Posts Tagged ‘transphobic’

Outsourcing, North Woolwich & Class War v. Rees-Mogg

Saturday, February 26th, 2022

Outsourcing, North Woolwich & Class War v. Rees-Mogg. Three years ago on Tuesday 26th February I spent the morning photographing several protests against outsourcing, had a rather late pub lunch, then went to North Woolwich for a short walk before rushing back to meet Class War who were protesting outside a Palladium show by Jacob Rees-Mogg.


Rally for an end to Outsourcing

A legal challenge was taking place at the High Court on this day to extend the employment rights of the 3.3 million workers whose jobs are outsourced from the companies where they work to contracting companies which then sell them back to their place of employment at cut rates.

Labour Shadow Business minister Laura Pidcock

The contractors do this by cutting wages, trimming things such as pensions, maternity pay and holiday pay to the bare legal minimum, increasing workload and reducing hours of work and often bullying managers. Outsourced workers generally have little job security and are often denied necessary safety equipment and not given proper safety training.

Workers, mainly migrants who work for the Ministry of Justice, Dept for Business, Energy & Industrial Strategy and the University of London were taking part in a one day strike in a coordinated action by the UVW and IWGB trade unions and the BEIS PCS branch to demand an end to outsourcing and the insecurity, discrimination and low pay it causes. They had started their march at 8.00am at the University of London and after a rally outside the High Court had marched to Parliament Square where I met them at 11am.
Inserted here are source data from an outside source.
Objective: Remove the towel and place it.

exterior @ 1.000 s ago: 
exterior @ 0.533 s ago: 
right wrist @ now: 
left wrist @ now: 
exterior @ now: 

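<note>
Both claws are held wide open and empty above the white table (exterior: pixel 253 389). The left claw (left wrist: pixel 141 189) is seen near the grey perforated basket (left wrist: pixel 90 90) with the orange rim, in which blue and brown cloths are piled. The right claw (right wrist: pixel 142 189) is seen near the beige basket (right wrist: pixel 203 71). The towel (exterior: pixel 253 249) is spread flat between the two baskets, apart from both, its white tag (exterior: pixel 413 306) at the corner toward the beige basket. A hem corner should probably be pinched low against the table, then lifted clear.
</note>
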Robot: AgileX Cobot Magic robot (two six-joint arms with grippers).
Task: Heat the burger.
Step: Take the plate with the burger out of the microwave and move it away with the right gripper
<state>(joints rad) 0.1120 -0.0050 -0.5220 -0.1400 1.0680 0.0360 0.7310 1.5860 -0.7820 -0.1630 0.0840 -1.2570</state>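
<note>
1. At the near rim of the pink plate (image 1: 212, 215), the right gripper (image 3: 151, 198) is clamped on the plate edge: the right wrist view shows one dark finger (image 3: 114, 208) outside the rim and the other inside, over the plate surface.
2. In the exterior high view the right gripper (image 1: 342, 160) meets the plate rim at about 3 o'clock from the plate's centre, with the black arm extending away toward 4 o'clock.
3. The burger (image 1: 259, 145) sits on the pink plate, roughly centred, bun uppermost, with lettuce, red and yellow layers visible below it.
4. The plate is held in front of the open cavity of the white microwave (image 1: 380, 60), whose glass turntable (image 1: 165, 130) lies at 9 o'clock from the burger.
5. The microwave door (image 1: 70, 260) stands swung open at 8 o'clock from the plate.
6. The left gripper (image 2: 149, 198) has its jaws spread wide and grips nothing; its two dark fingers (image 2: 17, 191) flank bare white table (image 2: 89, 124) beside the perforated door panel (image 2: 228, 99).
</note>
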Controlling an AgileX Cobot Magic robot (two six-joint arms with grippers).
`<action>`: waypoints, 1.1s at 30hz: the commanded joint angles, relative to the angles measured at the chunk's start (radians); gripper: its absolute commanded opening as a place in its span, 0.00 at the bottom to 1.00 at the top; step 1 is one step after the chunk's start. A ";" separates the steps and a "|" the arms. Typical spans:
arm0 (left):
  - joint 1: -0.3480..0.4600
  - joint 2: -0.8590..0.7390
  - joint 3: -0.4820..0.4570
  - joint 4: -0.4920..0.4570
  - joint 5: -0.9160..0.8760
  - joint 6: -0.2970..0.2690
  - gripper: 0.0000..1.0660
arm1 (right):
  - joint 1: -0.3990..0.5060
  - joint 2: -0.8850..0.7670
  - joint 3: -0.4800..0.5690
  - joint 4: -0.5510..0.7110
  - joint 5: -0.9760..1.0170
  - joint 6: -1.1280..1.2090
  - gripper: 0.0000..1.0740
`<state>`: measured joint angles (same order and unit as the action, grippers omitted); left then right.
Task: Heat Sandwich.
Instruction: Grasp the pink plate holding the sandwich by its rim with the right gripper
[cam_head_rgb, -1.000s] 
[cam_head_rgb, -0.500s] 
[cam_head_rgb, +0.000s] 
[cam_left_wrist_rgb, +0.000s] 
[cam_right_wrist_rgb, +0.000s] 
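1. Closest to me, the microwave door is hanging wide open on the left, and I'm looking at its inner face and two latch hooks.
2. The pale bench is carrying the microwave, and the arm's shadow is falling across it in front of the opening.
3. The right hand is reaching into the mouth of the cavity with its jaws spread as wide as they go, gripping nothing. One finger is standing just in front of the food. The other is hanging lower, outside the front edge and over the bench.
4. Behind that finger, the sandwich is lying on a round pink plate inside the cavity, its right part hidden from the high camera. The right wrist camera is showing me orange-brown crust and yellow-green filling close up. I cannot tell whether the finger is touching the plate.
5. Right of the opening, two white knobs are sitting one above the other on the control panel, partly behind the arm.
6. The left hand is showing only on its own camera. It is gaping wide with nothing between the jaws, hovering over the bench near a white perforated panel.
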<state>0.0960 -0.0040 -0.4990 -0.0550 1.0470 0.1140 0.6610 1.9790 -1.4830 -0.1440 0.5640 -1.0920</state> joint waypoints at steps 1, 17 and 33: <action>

Rally for an end to Outsourcing


Outsourced Workers protest at BEIS

From Parliament Square the marchers went on to hold a further rally outside the Dept for Business, Energy & Industrial Strategy in Victoria St. Those striking at the BEIS included catering and security staff who are members of the PCS and are demanding the London Living Wage as well as end to outsourcing and the insecurity, discrimination and low pay it causes.

The PCS strikers led a lively rally with plenty of singing, dancing and shouting of slogans expressing their demands, which was followed by several speeches, including from Labour MP Chris Williamson, who brought messages of support from Labour shadow cabinet members and promises that a Labour government would end outsourcing.

Outsourced Workers protest at BEIS


Outsourced Workers at Justice ministry

The marchers continued the short walk to the Ministry of Justice in Petty France, where low paid workers belonging to the United Voices of the World union at the Ministry of Justice have been campaigning for some time to get the London Living wage, but the Justice Minister has refused to talk with them. Many wore t-shirts calling it the Ministry of Injustice.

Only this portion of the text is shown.